草葉に置く白露、水に宿る月よりなほあやし
金谷に花を詠じ、榮花は先立つて無常の風に誘はるる。
南楼の月を弄ぶ輩も 月に先立つて有為の雲にかくれり。】
『 人間五十年、下天のうちを比ぶれば、夢幻の如くなり。
一度生を享け、滅せぬもののあるべきか。
これを菩提の種と思ひ定めざらんは、口惜しかりき次第ぞ。』
謡い終わると、俺に顔を向け、『儂の戦い、見に参るか。』と、尋ねるでも誘うでもなく、呟いた。
俺は、黙って頷きを返した。
甲冑を着付けながら、湯漬けを食べる信長の傍らで、伊賀の忍び装束に着替えた、俺達3人も湯漬けを食べた。
湯漬けを運んで来た、濃姫や侍女達は、俺達の装束に驚いたようだが、既に数日を過ごし、親しく言葉を交わしているためか、敢えて、何も言わず、ただ『殿をお願いします。』とだけ言われた。

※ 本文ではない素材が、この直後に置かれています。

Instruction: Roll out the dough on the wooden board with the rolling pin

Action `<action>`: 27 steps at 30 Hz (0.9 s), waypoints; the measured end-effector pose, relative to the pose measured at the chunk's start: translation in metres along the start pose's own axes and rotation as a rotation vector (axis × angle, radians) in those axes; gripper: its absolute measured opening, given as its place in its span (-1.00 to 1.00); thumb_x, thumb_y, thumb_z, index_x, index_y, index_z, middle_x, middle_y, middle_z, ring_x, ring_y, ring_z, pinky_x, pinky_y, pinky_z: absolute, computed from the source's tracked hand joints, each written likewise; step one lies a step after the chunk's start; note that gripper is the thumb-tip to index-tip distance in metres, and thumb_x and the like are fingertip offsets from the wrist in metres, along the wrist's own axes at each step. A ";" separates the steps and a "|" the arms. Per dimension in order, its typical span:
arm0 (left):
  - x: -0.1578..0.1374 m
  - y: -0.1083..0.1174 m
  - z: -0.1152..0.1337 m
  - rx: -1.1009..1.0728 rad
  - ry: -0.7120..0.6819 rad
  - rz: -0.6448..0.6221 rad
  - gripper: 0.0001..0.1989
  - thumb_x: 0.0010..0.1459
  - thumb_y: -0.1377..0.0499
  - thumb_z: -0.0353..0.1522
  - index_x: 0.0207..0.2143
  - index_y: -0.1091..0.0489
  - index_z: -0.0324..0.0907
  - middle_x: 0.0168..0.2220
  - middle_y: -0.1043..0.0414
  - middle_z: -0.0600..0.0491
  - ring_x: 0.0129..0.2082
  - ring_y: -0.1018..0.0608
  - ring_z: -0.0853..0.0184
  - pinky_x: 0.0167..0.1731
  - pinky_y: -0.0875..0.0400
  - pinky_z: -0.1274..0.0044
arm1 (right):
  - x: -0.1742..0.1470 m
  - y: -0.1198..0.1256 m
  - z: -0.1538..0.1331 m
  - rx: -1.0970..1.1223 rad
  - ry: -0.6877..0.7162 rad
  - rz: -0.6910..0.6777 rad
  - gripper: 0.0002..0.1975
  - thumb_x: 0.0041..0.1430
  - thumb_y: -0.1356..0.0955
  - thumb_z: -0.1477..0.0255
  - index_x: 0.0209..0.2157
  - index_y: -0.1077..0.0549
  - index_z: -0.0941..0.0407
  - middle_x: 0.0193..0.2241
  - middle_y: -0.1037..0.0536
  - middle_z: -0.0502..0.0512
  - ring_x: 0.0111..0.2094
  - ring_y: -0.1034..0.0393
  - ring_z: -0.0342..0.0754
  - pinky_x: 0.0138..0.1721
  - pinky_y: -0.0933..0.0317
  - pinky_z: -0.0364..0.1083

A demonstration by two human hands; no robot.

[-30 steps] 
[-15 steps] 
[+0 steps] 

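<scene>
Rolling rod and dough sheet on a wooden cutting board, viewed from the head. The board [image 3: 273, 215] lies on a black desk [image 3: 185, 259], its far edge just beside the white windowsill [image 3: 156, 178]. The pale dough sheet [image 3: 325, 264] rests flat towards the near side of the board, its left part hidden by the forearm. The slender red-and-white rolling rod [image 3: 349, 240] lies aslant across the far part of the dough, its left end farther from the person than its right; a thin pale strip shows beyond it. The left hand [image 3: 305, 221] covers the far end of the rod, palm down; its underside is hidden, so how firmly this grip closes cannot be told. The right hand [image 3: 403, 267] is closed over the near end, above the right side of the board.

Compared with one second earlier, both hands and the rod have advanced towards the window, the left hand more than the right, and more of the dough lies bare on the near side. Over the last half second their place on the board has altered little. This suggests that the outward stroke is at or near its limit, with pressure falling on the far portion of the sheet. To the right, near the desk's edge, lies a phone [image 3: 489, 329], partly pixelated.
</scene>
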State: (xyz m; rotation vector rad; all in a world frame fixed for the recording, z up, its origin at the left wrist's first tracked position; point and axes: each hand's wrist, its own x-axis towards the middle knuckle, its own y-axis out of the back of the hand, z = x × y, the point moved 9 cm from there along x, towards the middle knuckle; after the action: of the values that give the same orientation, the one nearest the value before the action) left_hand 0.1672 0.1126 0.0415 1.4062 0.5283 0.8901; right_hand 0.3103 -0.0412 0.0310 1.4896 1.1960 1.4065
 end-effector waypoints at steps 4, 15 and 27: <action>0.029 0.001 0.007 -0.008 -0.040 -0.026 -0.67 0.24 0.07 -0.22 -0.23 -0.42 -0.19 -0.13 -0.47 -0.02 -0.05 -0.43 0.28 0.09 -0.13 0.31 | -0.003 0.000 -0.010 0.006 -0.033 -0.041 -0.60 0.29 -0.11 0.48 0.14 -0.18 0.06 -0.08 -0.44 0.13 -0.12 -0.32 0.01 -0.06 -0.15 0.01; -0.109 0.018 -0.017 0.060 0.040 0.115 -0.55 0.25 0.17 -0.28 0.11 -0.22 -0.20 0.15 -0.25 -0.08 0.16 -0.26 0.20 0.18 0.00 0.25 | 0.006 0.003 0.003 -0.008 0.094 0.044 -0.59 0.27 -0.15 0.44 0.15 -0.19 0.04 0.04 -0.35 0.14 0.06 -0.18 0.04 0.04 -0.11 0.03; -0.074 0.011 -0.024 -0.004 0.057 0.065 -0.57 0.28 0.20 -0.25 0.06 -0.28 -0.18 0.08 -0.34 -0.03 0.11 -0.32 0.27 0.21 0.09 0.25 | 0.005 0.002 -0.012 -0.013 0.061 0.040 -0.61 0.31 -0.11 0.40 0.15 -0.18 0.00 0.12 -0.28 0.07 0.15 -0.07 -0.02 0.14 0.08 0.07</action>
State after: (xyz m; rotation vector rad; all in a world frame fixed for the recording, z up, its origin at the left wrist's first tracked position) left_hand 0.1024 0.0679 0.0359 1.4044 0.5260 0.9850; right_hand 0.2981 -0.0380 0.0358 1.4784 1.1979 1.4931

清須城から、熱田神社向かい。さらに、丹下砦を経て善照寺砦に辿り着く。
そこで、鷲津砦と丸根砦から、煙が上がっているのが見えた。
間もなく、沓掛城を見張っていた斥候から、義元の本陣が城を出たとの知らせが入る。
空模様は曇り空だが、雨が降る気配はない。
大高城に向かう経路は、二つある。俺は信長に、『桶狭間かと。』そう告げる。
信長は、決意したのだろう、全軍に進行を命じた。
桶狭間の山の上に着くと、信長は《遠めがね》で、今川の軍勢を見ていた。
『来たぞ、本陣じゃ。これより参る。』そう声を上げて、山を駆け下って行った。
俺は、その場に留まり、双眼鏡を取り出して、今川勢の動きを監視する。
すると、本陣の前を進む、後詰の後方の部隊が、奇襲に気づき、本陣を護ろうと、引き返してくる。
「まずいっ、佐助、足止めをしろっ。《火炎の術》を使えっ。」
音も無く、佐助が駆け出して行った。
そして10分後、今川義元の本陣へ、駆け戻る後詰の部隊は、一瞬にして猛爆発に包まれ、壊滅した。
佐助が使った《火炎の術》とは、空気中に小麦粉と硫黄の微粒子を散布し、火炎瓶で点火して起こす、粉塵爆発である。
穏やかな風が一定方向に流れている状況が、この術を使う条件である。
佐助の使った《火炎の術》が呼び水となったのか、雨が降り出し、たちまち土砂降りとなった。
これでは、本陣が襲われている喧騒が、わからないだろう。
俺は、織田の兵が上げる、かすかな勝鬨を聞くと、桶狭間をあとにした。
後日、野良田の戦いを見終えて、報告がてら清須城を訪ねると、渋い顔をした信長がいた。
「その方、儂に仕えぬか。」
「できませぬ。今は。」
「いつなら、できるのか。」
「信長様が、天下をお取りになった、あかつきには。」
「ふっふっふ、そうか。しばし猶予を与える。」